Когда русские вновь стали хозяевами в стране, они избрали и короновали великим князем Михаила Феодоровича. Случилось это в 1613 г. Отец его был Феодор Никитич, родственник тирана Ивана Васильевича. Когда он оставил брак и вступил в духовное звание, его избрали в патриархи, причем он изменил имя и стал называться Филаретом Никитичем. Сын его, подобно ему, по природе своей был очень благочестив и богобоязнен; отцу своему он, в течение всей его жизни, оказывал великий почет и сыновнее послушание. Когда перед его царским величеством должны были являться послы иностранных государей, отец, по его желанию, со своими клириками, во время публичной аудиенции, сидел по правую руку его. Этот патриарх скончался в 1633 г., незадолго до приезда нашего в Москву.
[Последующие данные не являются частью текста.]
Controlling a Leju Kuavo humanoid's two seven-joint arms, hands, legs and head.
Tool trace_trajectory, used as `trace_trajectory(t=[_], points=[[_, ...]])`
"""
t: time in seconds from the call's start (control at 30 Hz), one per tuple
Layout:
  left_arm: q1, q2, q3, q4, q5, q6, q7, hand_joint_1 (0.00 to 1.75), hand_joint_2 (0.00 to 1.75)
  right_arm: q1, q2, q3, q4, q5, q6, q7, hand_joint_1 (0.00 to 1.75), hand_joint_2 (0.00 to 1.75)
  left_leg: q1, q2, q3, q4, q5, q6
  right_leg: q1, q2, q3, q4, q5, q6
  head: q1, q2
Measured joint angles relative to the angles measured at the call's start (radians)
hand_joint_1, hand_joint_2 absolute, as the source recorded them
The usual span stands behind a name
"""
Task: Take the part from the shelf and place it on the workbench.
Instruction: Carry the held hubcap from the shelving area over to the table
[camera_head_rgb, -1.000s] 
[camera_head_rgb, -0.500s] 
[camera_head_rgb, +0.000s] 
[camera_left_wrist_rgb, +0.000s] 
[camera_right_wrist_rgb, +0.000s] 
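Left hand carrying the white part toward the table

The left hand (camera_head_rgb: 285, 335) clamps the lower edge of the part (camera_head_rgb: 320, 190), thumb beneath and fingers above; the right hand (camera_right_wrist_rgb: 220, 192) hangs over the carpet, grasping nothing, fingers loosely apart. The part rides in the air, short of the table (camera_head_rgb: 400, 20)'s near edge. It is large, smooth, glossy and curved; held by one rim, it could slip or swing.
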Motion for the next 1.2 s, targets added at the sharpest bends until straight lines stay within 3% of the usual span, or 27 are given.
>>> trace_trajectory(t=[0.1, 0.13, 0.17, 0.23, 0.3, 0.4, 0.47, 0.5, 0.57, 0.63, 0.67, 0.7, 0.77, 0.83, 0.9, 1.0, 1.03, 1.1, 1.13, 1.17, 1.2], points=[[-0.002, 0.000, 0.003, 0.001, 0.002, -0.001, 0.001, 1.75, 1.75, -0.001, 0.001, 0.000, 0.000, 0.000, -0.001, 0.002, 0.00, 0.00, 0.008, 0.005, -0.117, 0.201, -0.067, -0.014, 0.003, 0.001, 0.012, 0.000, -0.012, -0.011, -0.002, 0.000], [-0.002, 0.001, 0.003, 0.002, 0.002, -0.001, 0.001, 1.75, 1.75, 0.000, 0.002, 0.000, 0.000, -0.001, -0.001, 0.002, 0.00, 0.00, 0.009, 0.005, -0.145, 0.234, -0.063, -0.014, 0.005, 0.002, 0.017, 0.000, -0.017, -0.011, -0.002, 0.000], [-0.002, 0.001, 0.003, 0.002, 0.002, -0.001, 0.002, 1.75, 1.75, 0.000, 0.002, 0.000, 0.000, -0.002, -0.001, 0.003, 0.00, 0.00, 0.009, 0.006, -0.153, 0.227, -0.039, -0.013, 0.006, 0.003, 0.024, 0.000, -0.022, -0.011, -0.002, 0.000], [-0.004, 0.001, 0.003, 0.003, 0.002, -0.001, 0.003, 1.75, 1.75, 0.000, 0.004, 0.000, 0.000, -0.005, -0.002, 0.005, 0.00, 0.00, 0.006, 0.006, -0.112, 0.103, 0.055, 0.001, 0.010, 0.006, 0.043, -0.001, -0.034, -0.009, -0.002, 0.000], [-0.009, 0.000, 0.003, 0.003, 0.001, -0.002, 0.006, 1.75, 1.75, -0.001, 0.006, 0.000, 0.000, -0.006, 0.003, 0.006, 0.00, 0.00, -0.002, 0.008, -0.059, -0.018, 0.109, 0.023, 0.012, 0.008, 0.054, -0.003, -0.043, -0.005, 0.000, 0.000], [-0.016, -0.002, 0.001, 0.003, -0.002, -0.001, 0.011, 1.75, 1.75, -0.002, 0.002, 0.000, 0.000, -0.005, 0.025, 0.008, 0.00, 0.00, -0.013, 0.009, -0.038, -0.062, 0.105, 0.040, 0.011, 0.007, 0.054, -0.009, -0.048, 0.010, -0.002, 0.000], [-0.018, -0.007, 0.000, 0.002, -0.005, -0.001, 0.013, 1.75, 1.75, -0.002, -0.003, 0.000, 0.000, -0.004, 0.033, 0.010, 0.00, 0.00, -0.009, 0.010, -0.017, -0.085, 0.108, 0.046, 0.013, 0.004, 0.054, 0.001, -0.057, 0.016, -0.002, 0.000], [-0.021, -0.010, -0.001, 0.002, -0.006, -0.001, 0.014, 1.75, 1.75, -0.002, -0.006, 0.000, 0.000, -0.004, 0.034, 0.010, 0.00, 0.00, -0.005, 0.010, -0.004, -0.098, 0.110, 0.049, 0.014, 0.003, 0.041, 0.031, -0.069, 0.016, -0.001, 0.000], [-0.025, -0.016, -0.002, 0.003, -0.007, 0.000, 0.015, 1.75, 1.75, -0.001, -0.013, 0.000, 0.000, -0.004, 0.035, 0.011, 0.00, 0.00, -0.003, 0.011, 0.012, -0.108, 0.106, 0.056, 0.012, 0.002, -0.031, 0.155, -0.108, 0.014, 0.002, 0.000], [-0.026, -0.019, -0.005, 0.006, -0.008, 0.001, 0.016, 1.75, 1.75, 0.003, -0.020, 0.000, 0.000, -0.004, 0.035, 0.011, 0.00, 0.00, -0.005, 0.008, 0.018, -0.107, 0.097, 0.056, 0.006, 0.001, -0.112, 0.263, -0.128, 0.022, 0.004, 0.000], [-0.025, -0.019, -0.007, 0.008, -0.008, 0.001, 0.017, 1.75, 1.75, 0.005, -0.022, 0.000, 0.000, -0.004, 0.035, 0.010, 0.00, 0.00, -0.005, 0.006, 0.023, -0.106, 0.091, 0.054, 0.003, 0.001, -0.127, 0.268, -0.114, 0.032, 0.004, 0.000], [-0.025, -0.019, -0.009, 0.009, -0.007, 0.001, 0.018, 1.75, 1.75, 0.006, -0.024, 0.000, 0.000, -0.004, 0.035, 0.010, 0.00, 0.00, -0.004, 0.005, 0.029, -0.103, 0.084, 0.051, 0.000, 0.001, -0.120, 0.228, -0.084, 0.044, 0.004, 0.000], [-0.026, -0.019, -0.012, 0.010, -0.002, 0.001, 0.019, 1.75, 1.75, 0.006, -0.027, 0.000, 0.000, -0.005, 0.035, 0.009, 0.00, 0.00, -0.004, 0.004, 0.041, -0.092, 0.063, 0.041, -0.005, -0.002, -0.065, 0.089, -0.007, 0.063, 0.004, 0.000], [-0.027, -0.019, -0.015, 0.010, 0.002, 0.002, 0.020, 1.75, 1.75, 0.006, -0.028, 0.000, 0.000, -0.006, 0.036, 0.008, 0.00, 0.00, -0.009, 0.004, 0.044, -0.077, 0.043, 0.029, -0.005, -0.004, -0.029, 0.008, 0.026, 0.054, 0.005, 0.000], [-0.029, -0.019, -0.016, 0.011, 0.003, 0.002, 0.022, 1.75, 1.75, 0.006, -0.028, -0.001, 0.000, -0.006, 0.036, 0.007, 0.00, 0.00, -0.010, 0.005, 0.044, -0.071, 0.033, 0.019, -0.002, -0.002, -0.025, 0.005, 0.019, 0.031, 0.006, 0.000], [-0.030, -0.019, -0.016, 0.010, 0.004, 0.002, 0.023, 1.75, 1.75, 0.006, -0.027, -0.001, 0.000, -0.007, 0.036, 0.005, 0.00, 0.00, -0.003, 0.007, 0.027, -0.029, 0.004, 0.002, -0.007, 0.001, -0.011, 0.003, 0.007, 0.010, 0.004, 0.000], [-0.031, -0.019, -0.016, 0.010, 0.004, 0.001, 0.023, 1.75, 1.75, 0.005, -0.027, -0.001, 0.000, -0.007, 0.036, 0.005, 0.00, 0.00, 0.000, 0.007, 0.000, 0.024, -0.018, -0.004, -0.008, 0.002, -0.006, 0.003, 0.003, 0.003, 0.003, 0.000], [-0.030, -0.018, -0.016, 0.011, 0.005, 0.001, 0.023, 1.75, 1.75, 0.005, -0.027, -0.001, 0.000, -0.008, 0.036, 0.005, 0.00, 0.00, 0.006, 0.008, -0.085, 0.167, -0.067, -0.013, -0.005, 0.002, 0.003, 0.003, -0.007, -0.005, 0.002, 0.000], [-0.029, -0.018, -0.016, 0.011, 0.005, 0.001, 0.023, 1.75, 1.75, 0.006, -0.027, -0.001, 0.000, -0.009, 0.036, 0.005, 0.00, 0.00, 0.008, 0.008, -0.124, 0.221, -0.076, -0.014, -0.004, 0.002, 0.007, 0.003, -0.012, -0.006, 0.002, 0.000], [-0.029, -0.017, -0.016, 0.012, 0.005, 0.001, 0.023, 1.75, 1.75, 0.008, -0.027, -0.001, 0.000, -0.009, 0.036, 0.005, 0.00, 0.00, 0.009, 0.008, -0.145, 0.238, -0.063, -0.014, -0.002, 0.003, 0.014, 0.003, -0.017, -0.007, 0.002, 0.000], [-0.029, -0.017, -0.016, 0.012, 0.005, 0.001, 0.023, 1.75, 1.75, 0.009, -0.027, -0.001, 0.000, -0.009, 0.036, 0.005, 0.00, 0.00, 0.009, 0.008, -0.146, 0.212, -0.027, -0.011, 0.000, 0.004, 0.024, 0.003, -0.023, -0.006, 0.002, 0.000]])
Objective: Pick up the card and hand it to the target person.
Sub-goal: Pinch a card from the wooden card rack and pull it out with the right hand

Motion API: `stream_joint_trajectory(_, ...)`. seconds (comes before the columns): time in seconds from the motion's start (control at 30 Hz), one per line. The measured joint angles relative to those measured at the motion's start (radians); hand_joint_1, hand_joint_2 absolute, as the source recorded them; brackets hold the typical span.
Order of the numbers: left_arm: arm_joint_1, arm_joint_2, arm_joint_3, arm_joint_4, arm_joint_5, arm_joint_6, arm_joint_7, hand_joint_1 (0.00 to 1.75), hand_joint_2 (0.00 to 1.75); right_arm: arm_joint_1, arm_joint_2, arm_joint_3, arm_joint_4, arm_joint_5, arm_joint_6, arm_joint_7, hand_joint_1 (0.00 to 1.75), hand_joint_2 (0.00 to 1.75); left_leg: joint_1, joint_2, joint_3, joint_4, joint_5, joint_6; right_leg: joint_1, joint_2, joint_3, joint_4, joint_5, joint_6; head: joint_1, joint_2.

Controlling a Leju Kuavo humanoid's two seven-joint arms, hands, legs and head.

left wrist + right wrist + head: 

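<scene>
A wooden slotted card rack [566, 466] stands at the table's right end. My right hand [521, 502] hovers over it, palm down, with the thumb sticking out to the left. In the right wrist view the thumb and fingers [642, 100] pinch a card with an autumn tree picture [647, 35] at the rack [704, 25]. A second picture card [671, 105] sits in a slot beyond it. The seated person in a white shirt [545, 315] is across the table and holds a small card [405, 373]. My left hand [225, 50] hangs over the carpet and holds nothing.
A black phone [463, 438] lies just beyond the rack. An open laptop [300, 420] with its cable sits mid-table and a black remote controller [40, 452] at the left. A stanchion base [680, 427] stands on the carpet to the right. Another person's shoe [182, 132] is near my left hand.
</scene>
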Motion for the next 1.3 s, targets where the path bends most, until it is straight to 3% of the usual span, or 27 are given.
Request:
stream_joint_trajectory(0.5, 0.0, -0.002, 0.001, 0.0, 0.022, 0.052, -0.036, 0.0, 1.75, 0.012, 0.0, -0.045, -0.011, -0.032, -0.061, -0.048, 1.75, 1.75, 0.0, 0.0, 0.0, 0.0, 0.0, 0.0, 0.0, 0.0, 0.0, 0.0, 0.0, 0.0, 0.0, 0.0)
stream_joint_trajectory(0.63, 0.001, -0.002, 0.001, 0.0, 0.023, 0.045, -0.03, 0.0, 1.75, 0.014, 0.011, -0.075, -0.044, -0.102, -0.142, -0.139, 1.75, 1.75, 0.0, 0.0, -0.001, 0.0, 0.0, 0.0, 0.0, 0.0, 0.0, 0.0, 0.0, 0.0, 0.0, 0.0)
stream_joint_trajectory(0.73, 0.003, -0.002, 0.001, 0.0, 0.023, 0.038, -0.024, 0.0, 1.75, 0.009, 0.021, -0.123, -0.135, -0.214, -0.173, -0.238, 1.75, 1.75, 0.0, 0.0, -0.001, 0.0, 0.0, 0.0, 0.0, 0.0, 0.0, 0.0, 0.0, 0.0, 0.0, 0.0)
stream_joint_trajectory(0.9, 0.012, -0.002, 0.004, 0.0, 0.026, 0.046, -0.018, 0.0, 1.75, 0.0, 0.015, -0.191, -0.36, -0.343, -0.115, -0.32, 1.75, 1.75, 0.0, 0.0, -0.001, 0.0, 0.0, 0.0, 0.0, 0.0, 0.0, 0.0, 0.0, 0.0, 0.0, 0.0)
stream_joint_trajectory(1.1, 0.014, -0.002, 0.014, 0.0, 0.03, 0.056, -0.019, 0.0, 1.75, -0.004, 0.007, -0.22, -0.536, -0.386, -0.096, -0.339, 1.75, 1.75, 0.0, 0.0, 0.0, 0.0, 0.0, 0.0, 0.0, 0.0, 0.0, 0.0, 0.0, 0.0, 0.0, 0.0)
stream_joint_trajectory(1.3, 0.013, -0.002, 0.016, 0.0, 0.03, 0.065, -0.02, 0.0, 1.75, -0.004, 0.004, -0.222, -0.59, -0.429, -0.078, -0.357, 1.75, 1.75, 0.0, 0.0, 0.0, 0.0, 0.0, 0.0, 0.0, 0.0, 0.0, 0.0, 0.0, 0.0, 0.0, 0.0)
Царь Михаил Федорович Романов
Великий князь Михаил Феодорович застал, при вступлении своем на престол, в стране большие беспорядки. Он постарался поскорее заключить мир с соседними государями, правил кротко и относился милостиво к иностранцам и туземцам; все говорили, что в стране, в противность тому, к чему русские привыкли, за целые сто лет не было столь благочестивого государя. Он скоропостижно скончался в 1645 г. 12 июля, после правления, продолжавшегося 33 года, 49 лет от роду. Восемью днями позже скончалась и супруга его, великая княгиня. Ему наследовал в правлении сын его [великий] князь Алексей Михайлович, правящий поныне.
147
Иваном Ржевским. В тексте подлинника — Kesefski, очевидная опечатка вместо Resefski или Rsefski. П. Барсов переводит: Косовский — такого деятеля в смуту не было. В «Летописи Московской» (Бера) Ив. Резецкий. Вполне очевидно, что речь идет об Иване Ржевском, о котором см. у С. Ф. Платонова «Очерки по истории смуты».
148
пропажу большого единорога. Ср. в Введении, переписку по поводу «единорогова рога».